Uniform laws of large numbers for smooth function classes
Recall that we want to find conditions under which a uniform law of large numbers (ULLN) holds:
\[ \begin{aligned} \left|\hat{\mathscr{L}}(\hat{f}) - \mathscr{L}(\hat{f})\right| \le{}& \sup_{f\in \mathcal{F}} \left|\hat{\mathscr{L}}(f) - \mathscr{L}(f)\right| \\={}& \sup_{f\in \mathcal{F}} \left| \frac{1}{N} \sum_{n=1}^N\mathscr{L}(f(x_n), y_n) - \mathbb{E}_{new}\left[\mathscr{L}(f(x_\mathrm{new}), y_\mathrm{new})\right] \right|. \end{aligned} \]
Note that the ULLN depends on the function \(f\) only through \(f\mapsto \mathscr{L}(f(x), y)\). And so the above ULLN is a special case of the more general problem of controlling
\[ \sup_{f\in \mathcal{F}} \left|\frac{1}{N} \sum_{n=1}^Nf(z_n) - \mathbb{E}_{\,}\left[f(z)\right]\right| =\sup_{f\in \mathcal{F}} \err(f, N) \]
where we define
\[ \err(f,N) := \left|\frac{1}{N} \sum_{n=1}^Nf(z_n) - \mathbb{E}_{\,}\left[f(z)\right]\right|. \]

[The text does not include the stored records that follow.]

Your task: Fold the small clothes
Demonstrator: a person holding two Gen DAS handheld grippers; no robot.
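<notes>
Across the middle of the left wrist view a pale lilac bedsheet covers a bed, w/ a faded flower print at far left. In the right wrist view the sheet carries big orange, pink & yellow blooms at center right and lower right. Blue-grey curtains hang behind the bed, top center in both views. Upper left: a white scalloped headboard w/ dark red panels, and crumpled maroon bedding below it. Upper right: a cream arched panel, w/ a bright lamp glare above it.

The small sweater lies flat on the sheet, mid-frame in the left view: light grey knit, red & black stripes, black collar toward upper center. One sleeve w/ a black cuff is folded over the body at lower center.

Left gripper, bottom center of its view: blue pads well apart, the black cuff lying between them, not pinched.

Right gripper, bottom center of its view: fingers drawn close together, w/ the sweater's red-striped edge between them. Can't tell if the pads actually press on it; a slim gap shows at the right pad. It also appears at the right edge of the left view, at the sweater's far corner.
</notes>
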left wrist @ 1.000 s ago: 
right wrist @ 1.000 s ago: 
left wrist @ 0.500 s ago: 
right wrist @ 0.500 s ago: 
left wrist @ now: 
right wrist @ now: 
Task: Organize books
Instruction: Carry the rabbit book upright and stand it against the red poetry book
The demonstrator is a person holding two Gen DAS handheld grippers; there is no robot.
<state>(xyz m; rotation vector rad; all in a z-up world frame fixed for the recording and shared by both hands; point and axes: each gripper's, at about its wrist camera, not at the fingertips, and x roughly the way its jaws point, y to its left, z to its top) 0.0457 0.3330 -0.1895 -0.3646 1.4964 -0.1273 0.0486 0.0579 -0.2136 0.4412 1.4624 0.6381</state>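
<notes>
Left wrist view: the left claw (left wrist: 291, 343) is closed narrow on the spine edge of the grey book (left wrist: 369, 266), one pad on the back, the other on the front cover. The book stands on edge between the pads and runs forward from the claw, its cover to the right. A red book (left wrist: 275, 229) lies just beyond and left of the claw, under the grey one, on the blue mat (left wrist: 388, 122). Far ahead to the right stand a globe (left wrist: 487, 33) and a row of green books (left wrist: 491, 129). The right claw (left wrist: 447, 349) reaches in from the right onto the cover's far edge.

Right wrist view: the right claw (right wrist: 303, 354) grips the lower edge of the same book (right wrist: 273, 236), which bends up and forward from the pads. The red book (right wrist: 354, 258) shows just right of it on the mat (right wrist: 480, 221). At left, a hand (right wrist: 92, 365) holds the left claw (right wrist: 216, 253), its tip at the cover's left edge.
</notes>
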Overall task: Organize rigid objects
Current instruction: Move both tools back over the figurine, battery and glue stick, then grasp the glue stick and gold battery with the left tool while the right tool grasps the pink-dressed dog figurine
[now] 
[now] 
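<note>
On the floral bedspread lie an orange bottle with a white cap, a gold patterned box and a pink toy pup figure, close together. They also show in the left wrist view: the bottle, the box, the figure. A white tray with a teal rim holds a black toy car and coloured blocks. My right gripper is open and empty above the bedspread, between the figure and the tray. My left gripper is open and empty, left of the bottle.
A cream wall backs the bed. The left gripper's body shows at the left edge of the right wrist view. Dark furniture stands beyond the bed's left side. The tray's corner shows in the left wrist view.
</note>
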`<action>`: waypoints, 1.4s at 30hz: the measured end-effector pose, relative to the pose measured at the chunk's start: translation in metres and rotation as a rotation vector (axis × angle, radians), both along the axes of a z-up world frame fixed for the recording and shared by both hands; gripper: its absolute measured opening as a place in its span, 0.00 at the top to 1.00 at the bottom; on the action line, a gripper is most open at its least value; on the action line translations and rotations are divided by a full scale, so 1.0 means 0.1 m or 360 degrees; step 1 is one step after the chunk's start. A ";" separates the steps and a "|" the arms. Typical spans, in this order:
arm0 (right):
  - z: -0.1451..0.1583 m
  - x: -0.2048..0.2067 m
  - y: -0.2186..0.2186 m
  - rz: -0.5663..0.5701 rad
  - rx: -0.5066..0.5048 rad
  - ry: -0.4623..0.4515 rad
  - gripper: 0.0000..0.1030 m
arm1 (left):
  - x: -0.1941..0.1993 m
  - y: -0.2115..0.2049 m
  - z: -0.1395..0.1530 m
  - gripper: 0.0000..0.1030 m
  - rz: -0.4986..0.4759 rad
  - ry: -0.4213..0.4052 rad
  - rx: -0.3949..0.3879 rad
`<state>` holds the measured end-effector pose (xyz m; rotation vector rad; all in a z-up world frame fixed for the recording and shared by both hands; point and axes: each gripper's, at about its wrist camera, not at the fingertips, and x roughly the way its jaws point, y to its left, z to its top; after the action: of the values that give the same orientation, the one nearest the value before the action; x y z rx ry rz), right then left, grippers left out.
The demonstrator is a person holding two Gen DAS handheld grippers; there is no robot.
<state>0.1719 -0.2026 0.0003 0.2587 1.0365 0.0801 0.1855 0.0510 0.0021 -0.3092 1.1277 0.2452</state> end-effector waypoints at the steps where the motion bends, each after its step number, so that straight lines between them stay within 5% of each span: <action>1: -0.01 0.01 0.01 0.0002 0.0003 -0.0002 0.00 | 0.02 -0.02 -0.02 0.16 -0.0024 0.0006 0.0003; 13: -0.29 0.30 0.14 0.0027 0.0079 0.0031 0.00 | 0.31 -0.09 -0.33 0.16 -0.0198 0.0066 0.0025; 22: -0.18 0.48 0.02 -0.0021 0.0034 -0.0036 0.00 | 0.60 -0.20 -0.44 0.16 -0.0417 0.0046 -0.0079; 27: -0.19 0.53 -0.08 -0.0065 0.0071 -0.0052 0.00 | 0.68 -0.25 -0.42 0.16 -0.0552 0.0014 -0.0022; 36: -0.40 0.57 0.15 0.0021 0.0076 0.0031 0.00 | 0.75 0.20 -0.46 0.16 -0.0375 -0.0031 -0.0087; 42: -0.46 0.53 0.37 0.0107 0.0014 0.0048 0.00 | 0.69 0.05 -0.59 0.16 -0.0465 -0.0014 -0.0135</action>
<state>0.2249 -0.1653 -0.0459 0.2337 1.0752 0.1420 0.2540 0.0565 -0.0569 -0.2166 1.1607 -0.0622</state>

Note that \(\err(f,N)\) is random, since it depends on \(z_1, \ldots, z_N\).
Some examples
Although we will develop an abstract result, it’s worth keeping in mind a few parametric examples. The linear case is functions of the form \(\mathcal{F}= \{ f(x) = \boldsymbol{\beta}^\intercal x\textrm{ for some } \boldsymbol{\beta}\}\). An estimator of a class probability from logistic regression might be \(\mathcal{F}= \{ f(x) = \textrm{Logit}^{-1}(\boldsymbol{\beta}^\intercal x) \textrm{ for some } \boldsymbol{\beta}\}\). Similarly, a \(0--1\) valued classifer would be \(\mathcal{F}= \{ f(x) = \mathrm{I}\left(\boldsymbol{\beta}^\intercal x> \alpha\right) \textrm{ for some } \boldsymbol{\beta}, \alpha \}\). Finally, you might take \(\mathcal{F}= \{ \log p(\cdot | \theta) \textrm{ for some parameter } \theta \}\) for a probability distribution \(p(z| \theta)\), corresponding to maximum likelihood.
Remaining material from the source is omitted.